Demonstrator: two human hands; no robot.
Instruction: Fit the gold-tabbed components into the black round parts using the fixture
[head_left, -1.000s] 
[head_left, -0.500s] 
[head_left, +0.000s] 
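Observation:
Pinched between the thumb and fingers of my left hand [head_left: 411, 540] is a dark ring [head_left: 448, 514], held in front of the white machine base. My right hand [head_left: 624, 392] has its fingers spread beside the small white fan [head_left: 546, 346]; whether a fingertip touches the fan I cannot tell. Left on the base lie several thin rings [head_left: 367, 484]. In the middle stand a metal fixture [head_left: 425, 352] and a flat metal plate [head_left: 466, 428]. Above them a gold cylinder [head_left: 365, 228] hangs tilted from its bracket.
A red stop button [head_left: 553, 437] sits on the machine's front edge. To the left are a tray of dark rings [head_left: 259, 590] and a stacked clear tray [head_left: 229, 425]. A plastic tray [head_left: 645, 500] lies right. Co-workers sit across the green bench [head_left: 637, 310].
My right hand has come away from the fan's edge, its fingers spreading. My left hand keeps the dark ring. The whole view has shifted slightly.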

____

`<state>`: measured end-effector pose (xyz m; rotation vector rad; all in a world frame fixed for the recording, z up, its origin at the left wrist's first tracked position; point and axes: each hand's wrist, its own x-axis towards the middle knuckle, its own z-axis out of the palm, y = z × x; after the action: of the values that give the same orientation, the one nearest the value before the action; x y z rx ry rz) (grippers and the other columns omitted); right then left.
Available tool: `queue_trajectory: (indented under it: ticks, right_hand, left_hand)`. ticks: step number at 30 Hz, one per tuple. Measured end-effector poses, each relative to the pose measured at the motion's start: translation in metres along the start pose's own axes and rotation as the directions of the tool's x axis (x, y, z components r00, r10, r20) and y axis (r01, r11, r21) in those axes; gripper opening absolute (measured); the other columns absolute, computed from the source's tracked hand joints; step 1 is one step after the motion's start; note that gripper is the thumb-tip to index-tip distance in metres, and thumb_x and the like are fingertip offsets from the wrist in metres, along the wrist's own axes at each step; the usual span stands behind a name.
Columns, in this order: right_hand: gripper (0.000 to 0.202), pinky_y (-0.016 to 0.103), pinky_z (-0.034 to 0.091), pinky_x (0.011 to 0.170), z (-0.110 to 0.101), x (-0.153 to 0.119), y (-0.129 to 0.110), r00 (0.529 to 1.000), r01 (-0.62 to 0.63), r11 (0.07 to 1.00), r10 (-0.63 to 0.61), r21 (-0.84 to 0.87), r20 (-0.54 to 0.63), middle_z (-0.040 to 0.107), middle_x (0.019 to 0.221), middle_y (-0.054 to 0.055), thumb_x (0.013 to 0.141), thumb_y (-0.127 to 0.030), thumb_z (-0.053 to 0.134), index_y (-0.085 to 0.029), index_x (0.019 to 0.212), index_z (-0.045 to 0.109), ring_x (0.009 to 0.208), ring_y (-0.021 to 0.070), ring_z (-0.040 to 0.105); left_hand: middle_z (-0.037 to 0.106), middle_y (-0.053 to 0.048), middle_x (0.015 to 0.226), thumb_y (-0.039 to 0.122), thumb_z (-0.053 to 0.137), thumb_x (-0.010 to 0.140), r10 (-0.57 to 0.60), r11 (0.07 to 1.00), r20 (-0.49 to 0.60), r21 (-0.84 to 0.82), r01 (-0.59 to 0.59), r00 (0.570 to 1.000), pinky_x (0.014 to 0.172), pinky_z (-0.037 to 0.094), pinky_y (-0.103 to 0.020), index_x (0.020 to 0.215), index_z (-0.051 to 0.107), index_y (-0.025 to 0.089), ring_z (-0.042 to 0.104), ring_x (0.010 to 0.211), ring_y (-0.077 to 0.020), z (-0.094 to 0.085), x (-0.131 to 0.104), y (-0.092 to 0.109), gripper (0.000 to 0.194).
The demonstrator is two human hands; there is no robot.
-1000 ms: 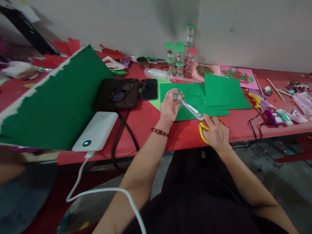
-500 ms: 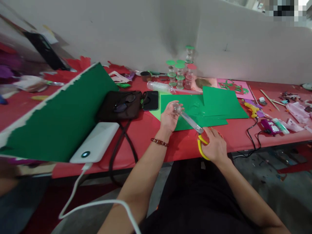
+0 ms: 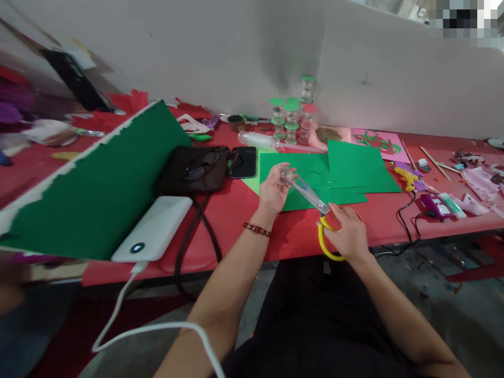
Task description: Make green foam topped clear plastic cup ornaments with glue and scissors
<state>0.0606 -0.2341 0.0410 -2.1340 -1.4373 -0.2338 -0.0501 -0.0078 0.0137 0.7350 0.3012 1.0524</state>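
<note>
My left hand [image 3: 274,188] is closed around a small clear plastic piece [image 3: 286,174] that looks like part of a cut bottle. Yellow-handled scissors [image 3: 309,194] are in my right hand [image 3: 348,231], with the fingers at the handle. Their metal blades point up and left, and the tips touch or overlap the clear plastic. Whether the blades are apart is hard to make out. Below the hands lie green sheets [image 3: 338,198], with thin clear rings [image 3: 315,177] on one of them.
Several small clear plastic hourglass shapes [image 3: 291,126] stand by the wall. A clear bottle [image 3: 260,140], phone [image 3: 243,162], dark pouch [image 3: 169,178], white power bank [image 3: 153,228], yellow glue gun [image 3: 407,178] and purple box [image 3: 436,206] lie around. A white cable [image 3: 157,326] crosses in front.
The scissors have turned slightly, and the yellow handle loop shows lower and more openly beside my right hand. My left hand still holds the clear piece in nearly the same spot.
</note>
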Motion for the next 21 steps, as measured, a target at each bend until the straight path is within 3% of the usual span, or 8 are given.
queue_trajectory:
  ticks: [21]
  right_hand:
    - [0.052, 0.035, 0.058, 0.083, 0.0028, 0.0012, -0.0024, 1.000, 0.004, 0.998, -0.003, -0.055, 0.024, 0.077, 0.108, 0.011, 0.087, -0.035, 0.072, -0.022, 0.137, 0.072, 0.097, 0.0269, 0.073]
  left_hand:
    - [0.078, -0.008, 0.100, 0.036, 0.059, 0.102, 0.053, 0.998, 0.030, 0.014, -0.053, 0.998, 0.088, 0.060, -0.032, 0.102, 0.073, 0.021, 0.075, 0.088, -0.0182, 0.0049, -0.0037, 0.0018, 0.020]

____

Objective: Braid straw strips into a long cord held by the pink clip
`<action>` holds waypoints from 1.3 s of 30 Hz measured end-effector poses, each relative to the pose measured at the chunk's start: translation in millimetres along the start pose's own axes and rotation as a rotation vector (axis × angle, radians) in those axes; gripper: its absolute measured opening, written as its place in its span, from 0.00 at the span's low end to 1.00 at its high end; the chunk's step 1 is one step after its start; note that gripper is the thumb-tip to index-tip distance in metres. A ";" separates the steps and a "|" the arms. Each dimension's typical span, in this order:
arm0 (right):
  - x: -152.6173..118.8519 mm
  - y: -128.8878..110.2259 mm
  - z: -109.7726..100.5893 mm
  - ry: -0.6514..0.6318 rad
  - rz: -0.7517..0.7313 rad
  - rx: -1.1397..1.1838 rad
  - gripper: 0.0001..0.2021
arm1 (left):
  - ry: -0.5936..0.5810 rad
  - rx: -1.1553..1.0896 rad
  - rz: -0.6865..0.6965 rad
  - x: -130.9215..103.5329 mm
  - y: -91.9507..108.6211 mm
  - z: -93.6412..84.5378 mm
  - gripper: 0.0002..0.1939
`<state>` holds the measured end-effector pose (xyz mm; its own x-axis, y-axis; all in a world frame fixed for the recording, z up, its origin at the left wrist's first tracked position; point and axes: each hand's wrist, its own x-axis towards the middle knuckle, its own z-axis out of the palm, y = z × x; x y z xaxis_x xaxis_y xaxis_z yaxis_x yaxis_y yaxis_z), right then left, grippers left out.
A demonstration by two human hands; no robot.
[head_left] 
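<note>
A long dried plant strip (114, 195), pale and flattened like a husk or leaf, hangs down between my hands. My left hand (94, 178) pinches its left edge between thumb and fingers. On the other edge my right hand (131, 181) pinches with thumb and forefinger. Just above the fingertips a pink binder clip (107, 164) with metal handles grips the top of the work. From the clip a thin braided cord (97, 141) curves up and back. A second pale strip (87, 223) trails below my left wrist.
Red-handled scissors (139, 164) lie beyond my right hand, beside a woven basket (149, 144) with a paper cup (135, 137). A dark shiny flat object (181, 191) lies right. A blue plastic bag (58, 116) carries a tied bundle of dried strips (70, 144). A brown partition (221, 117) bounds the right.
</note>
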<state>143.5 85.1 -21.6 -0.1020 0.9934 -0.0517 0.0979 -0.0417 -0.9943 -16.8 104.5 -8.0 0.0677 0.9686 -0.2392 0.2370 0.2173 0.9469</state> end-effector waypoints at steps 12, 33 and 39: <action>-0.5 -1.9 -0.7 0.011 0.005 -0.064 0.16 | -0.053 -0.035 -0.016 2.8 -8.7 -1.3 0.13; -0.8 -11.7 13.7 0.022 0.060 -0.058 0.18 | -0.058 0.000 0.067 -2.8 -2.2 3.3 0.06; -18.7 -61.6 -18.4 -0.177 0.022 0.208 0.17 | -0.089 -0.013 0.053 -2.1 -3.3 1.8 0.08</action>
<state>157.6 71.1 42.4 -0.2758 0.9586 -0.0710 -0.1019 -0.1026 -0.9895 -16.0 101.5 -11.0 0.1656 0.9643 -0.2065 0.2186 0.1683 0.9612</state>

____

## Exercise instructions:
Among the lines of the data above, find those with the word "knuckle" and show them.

## Output of the task:
`<state>`: measured end-effector pose (xyz m; rotation vector rad; all in a world frame fixed for the recording, z up, its origin at the left wrist's first tracked position; point and axes: each hand's wrist, its own x-axis towards the middle knuckle, its own z-axis out of the palm, y = z × x; after the action: of the values that give the same orientation, the one nearest the value before the action; x y z rx ry rz) (grippers and the other columns omitted); right then left.
`<state>` holds the measured end-effector pose (xyz mm; its own x-axis, y-axis; all in a world frame fixed for the recording, z up, its origin at the left wrist's first tracked position; point and axes: each hand's wrist, its own x-axis towards the middle knuckle, its own z-axis out of the palm, y = z × x; x y z xaxis_x xaxis_y xaxis_z yaxis_x yaxis_y yaxis_z), right then left, grippers left out.

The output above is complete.